Bematistes obliqua

Scientific classification
- Kingdom: Animalia
- Phylum: Arthropoda
- Clade: Pancrustacea
- Class: Insecta
- Order: Lepidoptera
- Family: Nymphalidae
- Genus: Bematistes
- Species: B. obliqua
- Binomial name: Bematistes obliqua (Aurivillius, 1913)
- Synonyms: Planema obliqua Aurivillius, 1913; Acraea obliqua (Aurivillius, 1913); Acraea (Acraea) obliqua; Planema elgonense Poulton, 1927; Bematistes elgonense; Bematistes elgonense f. ela Rumbucher, 1992; Planema obliqua kivuensis Joicey & Talbot, 1927; Planema elgonense toroense Poulton, 1929;

= Bematistes obliqua =

- Genus: Bematistes
- Species: obliqua
- Authority: (Aurivillius, 1913)
- Synonyms: Planema obliqua Aurivillius, 1913, Acraea obliqua (Aurivillius, 1913), Acraea (Acraea) obliqua, Planema elgonense Poulton, 1927, Bematistes elgonense, Bematistes elgonense f. ela Rumbucher, 1992, Planema obliqua kivuensis Joicey & Talbot, 1927, Planema elgonense toroense Poulton, 1929

Species of butterfly

Bematistes obliqua, the yellow-banded bematistes, is a species of butterfly in the family Nymphalidae.

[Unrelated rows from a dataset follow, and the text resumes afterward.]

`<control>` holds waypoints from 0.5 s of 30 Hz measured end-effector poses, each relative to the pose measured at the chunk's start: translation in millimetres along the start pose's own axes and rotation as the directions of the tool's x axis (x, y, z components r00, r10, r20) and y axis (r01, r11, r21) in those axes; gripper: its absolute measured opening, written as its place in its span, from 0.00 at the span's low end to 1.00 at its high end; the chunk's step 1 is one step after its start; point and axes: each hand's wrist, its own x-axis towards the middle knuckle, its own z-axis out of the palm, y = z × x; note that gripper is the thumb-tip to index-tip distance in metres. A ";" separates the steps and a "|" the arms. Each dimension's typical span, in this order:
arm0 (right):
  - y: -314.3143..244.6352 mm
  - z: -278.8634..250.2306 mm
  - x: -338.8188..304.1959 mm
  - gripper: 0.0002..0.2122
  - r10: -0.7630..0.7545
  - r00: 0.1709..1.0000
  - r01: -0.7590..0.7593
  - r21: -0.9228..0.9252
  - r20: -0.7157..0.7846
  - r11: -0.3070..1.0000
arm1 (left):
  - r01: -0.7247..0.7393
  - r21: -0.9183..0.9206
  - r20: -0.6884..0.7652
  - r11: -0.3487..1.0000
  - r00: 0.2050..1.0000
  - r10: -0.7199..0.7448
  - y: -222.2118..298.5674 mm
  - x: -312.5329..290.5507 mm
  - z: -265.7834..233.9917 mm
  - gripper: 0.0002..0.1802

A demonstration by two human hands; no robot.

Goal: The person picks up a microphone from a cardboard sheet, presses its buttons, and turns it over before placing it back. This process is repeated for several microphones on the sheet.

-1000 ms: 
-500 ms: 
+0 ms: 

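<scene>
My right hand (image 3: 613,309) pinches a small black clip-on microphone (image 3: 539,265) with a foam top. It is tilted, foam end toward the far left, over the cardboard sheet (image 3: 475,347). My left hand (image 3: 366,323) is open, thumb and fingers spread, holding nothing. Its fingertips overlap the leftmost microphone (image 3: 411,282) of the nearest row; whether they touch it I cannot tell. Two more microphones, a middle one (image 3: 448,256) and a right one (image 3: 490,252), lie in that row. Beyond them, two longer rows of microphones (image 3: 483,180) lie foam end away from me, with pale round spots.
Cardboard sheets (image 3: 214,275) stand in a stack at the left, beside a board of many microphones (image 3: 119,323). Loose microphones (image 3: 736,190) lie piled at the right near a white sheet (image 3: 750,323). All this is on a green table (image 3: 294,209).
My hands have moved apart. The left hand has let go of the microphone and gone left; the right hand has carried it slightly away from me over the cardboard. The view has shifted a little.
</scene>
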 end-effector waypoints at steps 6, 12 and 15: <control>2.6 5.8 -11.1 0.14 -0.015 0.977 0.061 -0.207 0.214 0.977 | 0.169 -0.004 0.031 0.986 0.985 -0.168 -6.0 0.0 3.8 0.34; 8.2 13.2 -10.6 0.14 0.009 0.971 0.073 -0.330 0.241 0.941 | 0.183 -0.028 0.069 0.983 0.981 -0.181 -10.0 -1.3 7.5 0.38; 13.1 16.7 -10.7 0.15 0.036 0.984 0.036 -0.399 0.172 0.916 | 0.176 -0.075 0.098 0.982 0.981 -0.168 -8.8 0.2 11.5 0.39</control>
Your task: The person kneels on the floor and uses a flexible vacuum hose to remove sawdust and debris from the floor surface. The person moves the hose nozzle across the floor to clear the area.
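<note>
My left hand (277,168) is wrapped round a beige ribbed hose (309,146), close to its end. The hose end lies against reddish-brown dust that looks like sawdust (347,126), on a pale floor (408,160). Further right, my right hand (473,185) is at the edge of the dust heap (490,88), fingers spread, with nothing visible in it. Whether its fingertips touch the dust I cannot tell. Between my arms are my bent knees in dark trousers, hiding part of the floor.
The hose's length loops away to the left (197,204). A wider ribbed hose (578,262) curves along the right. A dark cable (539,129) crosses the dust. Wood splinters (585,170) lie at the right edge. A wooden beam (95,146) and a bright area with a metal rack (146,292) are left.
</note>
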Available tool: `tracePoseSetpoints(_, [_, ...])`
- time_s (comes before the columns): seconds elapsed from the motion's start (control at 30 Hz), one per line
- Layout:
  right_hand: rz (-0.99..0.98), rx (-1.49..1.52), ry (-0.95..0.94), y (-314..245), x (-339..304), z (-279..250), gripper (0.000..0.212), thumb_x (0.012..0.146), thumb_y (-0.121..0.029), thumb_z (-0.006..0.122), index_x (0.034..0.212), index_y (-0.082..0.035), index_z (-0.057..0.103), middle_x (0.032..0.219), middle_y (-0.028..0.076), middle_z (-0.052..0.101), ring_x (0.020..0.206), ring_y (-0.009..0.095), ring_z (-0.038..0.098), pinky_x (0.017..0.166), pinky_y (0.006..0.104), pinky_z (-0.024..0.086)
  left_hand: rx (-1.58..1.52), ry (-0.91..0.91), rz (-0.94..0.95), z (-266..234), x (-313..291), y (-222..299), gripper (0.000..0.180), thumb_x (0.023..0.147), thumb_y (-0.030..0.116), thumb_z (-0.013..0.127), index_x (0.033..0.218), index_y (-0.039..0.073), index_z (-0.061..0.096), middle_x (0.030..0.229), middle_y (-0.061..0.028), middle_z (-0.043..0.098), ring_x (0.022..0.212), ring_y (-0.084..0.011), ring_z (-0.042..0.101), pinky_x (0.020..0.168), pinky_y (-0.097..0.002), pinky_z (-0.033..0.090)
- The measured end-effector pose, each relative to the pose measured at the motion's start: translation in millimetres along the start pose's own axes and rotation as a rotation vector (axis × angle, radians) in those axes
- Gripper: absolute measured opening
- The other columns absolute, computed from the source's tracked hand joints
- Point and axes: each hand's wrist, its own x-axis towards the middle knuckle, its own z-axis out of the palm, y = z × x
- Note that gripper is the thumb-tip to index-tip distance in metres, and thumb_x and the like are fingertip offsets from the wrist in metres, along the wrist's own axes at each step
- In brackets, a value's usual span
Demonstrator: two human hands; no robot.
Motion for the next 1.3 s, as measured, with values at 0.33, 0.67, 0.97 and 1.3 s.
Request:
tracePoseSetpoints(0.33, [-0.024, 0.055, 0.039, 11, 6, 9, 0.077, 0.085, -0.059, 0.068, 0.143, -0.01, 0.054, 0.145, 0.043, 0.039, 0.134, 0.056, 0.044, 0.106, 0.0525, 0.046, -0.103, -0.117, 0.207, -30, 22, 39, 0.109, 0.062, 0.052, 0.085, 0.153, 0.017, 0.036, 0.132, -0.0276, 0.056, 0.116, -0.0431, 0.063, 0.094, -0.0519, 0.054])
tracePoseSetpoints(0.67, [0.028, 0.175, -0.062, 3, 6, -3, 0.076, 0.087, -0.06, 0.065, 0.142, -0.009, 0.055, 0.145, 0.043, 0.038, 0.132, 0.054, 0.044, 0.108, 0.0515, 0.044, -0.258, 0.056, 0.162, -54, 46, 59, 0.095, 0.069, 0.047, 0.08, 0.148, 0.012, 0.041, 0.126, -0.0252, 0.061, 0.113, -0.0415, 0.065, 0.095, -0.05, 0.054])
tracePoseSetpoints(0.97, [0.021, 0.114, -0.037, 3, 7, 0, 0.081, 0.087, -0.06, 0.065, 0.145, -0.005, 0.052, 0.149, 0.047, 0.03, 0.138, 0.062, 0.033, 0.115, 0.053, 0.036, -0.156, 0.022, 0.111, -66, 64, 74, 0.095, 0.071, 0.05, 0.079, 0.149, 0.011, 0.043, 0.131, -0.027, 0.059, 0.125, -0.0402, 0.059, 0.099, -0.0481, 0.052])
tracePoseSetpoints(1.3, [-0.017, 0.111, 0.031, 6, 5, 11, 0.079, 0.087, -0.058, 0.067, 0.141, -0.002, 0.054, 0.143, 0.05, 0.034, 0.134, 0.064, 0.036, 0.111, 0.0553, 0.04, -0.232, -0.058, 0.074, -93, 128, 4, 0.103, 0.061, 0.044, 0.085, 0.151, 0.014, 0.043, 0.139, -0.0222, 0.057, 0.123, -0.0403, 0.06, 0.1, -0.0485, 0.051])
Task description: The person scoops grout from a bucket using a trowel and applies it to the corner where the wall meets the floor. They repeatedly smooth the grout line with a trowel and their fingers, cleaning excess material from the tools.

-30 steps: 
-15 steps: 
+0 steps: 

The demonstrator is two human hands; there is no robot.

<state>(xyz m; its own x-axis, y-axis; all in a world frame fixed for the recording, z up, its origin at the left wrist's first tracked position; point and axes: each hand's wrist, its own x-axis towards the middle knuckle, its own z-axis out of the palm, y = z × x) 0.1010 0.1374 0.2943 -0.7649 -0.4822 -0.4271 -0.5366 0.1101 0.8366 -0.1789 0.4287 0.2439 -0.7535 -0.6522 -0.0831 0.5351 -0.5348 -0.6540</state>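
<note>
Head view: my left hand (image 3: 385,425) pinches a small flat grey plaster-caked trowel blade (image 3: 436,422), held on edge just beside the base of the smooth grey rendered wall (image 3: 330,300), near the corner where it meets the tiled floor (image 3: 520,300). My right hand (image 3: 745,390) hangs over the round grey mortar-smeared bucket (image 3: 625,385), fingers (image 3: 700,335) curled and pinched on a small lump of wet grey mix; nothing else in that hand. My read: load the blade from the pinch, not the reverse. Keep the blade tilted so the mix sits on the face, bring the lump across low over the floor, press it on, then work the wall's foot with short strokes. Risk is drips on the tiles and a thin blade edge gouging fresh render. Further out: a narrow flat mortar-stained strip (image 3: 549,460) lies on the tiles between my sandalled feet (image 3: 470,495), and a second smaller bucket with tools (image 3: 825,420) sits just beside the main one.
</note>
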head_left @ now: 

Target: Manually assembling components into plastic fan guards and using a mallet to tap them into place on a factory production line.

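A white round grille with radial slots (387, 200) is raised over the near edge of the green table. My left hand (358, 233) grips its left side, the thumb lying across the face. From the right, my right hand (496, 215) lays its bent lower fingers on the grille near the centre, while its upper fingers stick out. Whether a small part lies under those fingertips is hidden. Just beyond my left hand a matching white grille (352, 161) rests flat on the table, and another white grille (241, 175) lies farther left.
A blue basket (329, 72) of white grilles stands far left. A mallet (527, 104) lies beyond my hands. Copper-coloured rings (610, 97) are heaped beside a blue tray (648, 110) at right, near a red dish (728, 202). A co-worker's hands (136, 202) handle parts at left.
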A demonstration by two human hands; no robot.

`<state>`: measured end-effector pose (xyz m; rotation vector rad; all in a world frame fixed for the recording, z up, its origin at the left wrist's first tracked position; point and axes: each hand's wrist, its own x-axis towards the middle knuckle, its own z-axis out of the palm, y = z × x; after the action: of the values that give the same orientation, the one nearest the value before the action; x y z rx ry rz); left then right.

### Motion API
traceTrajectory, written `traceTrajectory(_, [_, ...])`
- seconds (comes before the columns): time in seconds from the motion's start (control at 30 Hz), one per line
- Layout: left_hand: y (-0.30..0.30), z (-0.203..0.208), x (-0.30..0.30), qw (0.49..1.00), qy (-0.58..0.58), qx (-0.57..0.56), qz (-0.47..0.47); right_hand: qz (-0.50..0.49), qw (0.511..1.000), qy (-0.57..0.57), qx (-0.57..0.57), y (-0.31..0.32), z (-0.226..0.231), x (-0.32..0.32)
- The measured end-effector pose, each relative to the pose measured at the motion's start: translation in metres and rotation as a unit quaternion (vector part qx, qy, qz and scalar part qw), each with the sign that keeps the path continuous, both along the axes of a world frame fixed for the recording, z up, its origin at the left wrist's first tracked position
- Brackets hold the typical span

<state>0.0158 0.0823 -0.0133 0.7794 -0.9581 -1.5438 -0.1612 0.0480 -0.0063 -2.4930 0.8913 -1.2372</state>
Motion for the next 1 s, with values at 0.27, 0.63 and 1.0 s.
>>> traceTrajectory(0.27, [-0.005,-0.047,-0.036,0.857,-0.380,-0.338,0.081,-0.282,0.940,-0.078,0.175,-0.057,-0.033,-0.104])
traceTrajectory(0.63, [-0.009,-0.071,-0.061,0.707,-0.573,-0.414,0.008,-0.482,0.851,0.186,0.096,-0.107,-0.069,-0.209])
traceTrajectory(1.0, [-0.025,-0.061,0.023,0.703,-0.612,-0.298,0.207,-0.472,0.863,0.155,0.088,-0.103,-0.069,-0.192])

It is found in Nigeria, Cameroon, the Democratic Republic of the Congo and Uganda.

==Description==

P. obliqua spec. nov. male- wings blackish above; forewing with a light orange-yellow transverse band, which begins somewhat beyond the middle of the costal margin, is about 7 mm. in breadth throughout and at the hinder angle reaches the hindmargin; in cellules 4-6 it is proximally rounded and touches the extreme posterior point of the cell, then in cellules 3 and 2 oblique basewards and almost straight and hence reaches vein 2 beyond its middle, so that more than the basal half of cellule 2 is black and cellule 3 has a large triangular black spot at the base; the orange-yellow spot in cellule 2 reaches the distal margin and is about 8 mm. in length, in la and lb the band projects more towards the base than in 2; the hindwing has on both surfaces a white median band, at the costal margin about 4 mm. in breadth, at the inner margin 6 mm., its proximal edge sharp and rectilinear, the distal less sharp; basal area black above, bright red-brown beneath. female unknown to me. The species is nearly allied to poggei, formosa and macarista, but if the shape of the transverse band in these species is constant, as is generally accepted, the male described above must be an independent species, which may be known at once by the position and shape of the transverse band of the forewing in cellules 2 and 3. Fongo Tunga.

==Subspecies==
- Bematistes obliqua obliqua (Nigeria, Cameroon)
- Bematistes obliqua elgonense (Poulton, 1927) (Uganda: western slopes of Mount Elgon)
- Bematistes obliqua kivuensis (Joicey & Talbot, 1927) (Uganda: west to the highlands, Democratic Republic of the Congo: east to Kivu and Ituri)

==Biology==
The habitat consists of sub-montane forest.

This species is mimicked by a form of Pseudacraea eurytus.

The larvae feed on Adenia cisampelloides.